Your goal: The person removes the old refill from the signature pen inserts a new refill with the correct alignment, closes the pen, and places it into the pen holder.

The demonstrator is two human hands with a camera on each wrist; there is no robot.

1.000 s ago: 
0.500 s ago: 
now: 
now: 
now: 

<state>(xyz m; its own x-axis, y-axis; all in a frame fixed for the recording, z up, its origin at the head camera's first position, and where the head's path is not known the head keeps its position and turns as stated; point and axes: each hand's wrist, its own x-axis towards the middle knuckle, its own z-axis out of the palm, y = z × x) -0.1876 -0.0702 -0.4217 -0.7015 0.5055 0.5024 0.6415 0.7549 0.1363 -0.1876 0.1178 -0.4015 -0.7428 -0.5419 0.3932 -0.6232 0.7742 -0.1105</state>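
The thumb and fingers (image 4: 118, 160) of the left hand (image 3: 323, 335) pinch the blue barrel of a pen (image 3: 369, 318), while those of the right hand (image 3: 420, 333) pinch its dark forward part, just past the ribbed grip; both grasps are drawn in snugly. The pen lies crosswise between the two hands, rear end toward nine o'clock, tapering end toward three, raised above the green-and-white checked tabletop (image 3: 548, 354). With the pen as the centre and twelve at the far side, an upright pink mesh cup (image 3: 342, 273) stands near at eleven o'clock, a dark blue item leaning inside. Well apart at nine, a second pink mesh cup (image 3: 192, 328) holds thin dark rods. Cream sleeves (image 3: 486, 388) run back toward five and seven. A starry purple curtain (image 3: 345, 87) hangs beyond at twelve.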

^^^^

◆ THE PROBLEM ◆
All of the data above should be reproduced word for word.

◆ TASK SOLUTION ◆
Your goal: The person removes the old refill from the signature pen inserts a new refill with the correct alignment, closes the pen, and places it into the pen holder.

The demonstrator is two human hands with a camera on each wrist; there is no robot.

1.000 s ago: 
0.500 s ago: 
now: 
now: 
now: 

<state>(xyz m; its own x-axis, y-axis; all in a frame fixed for the recording, z up, its origin at the head camera's first position, and where the head's path is not known the head keeps its position and turns as stated; point and axes: each hand's wrist, its own x-axis towards the middle knuckle, its own z-axis out of the palm, y = z × x) -0.1876 -0.0702 -0.4217 -0.7015 0.5055 0.5024 0.6415 0.7549 0.1363 -0.1876 0.1178 -0.4015 -0.7428 -0.5419 0.3932 -0.6232 0.7742 -0.1105</state>
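The thumb and fingers (image 4: 118, 160) of the left hand (image 3: 323, 335) pinch the blue barrel of a pen (image 3: 369, 318), while those of the right hand (image 3: 420, 333) pinch its dark forward part, just past the ribbed grip; both grasps are drawn in snugly. The pen lies crosswise between the two hands, rear end toward nine o'clock, tapering end toward three, raised above the green-and-white checked tabletop (image 3: 548, 354). With the pen as the centre and twelve at the far side, an upright pink mesh cup (image 3: 342, 273) stands near at eleven o'clock, a dark blue item leaning inside. Well apart at nine, a second pink mesh cup (image 3: 192, 328) holds thin dark rods. Cream sleeves (image 3: 486, 388) run back toward five and seven. A starry purple curtain (image 3: 345, 87) hangs beyond at twelve.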

This exercise is now finished, and nothing remains to add.